● Task details:
Scan the data below and pick out the lines containing the word "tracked".
============
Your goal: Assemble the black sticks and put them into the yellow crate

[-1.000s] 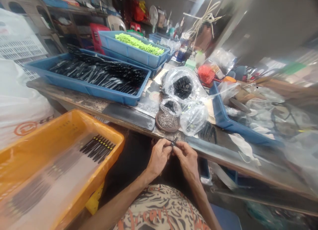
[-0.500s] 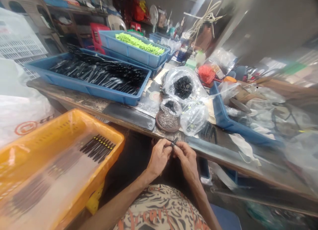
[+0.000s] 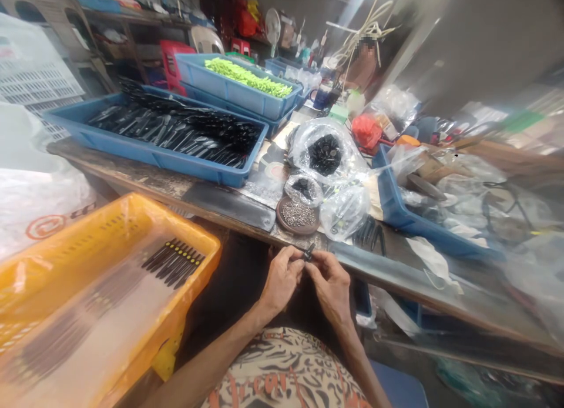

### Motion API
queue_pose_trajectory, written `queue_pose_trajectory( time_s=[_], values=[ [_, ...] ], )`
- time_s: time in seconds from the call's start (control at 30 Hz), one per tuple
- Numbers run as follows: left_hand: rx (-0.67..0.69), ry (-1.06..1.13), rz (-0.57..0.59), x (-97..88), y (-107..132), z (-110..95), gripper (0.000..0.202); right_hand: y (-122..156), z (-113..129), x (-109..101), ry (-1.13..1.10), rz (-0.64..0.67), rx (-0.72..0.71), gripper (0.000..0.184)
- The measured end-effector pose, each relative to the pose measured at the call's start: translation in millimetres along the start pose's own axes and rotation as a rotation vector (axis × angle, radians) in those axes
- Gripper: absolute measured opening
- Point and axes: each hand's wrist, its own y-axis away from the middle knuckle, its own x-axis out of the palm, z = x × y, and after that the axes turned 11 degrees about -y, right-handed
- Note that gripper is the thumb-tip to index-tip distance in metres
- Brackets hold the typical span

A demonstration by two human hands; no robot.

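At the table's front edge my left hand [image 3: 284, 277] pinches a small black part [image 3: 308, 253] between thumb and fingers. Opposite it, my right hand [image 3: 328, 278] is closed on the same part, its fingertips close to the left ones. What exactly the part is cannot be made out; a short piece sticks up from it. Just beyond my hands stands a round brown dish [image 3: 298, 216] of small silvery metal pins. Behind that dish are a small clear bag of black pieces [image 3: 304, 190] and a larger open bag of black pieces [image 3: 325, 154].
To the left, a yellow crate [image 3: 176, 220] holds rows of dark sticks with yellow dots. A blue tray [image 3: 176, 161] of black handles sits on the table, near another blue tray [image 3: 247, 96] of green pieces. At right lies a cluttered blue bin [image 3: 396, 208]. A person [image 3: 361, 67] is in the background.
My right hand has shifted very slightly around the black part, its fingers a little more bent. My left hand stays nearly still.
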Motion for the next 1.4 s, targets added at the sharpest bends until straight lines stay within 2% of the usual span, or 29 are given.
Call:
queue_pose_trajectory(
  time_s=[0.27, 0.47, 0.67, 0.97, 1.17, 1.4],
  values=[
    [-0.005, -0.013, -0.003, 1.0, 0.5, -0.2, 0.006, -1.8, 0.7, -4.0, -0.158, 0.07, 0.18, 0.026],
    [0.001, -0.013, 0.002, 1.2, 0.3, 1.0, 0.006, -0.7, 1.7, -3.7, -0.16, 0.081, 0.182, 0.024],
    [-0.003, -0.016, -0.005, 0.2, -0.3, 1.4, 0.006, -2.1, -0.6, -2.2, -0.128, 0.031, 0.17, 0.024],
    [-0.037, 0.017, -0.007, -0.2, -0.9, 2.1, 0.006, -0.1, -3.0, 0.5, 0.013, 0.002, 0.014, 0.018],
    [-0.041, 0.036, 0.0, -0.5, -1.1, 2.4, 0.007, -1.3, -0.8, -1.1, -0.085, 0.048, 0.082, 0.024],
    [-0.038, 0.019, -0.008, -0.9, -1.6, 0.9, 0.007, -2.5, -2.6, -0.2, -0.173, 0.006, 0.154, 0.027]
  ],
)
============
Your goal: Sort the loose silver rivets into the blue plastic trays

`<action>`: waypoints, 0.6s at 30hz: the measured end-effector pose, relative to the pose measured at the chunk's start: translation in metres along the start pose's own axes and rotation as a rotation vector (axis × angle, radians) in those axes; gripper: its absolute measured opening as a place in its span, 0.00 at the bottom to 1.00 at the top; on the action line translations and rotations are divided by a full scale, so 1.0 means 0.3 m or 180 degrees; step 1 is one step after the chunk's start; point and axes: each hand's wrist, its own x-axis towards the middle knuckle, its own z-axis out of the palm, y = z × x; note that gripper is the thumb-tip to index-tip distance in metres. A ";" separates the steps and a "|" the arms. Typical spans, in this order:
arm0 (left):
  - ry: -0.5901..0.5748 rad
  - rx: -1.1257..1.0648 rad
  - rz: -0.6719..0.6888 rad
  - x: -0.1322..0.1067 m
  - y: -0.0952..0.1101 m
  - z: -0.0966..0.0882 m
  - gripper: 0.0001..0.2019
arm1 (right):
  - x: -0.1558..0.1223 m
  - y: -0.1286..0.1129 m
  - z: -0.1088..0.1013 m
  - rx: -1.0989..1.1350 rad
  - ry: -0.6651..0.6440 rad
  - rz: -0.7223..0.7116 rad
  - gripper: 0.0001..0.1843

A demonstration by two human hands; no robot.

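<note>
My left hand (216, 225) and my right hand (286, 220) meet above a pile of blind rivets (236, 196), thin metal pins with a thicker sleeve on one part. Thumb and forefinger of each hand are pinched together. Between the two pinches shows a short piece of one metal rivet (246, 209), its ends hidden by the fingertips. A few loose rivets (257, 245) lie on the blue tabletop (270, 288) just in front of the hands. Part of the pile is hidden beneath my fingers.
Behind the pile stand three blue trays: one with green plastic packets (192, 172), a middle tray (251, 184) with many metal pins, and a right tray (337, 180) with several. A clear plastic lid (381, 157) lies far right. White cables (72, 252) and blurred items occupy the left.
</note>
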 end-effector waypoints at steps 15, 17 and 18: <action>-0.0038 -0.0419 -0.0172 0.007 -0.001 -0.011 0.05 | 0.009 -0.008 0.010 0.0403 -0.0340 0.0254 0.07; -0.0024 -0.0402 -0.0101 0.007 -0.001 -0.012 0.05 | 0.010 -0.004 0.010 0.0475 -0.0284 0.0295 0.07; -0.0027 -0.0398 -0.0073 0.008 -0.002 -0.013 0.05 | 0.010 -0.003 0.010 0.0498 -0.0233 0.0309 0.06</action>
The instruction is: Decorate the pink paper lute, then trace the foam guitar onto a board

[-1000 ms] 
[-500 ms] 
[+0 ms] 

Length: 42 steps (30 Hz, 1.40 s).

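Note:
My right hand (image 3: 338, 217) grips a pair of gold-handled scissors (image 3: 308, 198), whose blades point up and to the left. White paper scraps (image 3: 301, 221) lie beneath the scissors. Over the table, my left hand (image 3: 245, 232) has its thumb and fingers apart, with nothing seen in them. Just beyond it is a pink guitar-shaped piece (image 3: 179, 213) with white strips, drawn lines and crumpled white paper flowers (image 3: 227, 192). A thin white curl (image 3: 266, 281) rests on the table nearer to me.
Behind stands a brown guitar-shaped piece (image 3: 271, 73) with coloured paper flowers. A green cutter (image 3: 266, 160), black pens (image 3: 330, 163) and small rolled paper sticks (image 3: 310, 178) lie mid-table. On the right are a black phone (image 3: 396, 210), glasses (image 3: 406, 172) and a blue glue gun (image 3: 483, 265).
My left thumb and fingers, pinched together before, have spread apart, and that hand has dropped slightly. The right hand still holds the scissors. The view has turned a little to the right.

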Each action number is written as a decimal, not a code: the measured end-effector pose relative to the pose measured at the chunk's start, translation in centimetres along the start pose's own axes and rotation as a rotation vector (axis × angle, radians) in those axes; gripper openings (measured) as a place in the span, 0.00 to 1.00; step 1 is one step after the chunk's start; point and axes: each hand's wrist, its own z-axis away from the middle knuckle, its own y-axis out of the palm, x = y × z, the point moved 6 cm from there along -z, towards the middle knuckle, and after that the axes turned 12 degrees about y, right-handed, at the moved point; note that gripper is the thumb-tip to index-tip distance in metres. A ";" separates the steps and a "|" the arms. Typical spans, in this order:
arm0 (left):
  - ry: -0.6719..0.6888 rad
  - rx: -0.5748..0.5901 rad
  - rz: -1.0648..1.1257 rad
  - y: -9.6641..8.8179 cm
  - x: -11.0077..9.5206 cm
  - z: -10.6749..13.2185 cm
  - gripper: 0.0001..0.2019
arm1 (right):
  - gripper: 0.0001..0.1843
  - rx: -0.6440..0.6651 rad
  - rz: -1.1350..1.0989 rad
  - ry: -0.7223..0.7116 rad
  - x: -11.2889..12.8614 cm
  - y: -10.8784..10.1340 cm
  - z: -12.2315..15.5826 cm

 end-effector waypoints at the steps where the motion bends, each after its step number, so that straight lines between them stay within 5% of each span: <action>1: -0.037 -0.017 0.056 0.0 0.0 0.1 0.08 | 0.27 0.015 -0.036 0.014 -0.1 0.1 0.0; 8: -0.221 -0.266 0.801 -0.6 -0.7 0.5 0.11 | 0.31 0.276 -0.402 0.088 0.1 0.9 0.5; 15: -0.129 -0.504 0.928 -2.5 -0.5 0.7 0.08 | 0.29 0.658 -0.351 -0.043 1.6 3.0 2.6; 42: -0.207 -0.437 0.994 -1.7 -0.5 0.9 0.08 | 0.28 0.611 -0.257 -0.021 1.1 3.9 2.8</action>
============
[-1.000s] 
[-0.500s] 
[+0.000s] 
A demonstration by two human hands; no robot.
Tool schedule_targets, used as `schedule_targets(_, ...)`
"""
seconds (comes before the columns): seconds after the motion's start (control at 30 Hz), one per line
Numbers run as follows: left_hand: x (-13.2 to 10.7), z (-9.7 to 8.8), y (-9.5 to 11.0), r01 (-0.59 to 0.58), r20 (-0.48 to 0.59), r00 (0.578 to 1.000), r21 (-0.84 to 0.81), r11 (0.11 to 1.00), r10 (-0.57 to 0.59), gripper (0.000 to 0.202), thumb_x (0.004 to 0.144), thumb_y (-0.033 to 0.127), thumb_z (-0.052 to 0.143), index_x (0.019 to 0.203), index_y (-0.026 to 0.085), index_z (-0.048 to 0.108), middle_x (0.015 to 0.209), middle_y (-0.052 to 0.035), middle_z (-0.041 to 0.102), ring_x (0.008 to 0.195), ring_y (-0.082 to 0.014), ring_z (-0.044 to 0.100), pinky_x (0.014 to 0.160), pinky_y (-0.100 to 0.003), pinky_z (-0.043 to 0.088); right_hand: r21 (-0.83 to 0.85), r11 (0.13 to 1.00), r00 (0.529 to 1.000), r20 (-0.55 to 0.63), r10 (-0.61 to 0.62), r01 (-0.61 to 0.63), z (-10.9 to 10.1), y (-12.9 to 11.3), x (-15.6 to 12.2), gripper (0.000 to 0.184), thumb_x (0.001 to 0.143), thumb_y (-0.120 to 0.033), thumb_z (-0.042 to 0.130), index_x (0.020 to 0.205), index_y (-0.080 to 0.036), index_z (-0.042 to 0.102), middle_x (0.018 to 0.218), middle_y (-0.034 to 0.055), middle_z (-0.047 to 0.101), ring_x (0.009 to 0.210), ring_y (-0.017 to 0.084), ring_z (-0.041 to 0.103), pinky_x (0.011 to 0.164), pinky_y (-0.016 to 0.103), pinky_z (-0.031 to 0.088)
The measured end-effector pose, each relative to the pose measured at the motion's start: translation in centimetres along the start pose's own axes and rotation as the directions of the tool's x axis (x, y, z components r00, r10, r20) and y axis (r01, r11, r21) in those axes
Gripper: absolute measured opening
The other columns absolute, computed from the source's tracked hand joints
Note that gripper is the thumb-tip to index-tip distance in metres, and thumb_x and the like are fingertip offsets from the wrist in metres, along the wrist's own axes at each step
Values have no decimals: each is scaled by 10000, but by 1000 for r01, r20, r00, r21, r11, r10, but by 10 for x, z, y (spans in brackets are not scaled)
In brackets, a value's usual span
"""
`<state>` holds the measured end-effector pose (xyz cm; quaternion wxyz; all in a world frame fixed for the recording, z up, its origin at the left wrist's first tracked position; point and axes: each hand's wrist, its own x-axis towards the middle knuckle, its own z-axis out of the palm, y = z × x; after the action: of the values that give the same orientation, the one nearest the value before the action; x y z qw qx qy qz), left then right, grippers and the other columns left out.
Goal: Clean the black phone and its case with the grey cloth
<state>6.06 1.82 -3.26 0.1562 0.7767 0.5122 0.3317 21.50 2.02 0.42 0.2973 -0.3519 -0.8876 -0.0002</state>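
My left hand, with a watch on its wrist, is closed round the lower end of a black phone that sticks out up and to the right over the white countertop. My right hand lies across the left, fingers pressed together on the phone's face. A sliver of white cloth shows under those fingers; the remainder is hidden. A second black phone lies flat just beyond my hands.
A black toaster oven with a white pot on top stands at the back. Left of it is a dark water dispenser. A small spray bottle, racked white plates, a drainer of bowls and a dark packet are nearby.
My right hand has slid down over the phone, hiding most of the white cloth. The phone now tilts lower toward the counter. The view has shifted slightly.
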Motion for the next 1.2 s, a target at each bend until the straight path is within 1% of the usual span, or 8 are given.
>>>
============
● Output below:
The other columns absolute, computed from the source's tracked hand joints
`<state>` holds the measured end-effector pose (xyz cm; quaternion wxyz; all in a world frame fixed for the recording, z up, its origin at the left wrist's first tracked position; point and axes: each hand's wrist, its own x-axis towards the middle knuckle, its own z-axis out of the palm, y = z × x; after the action: of the values that give the same orientation, the one nearest the value before the action; x y z qw qx qy qz), left then right, grippers and the other columns left out.

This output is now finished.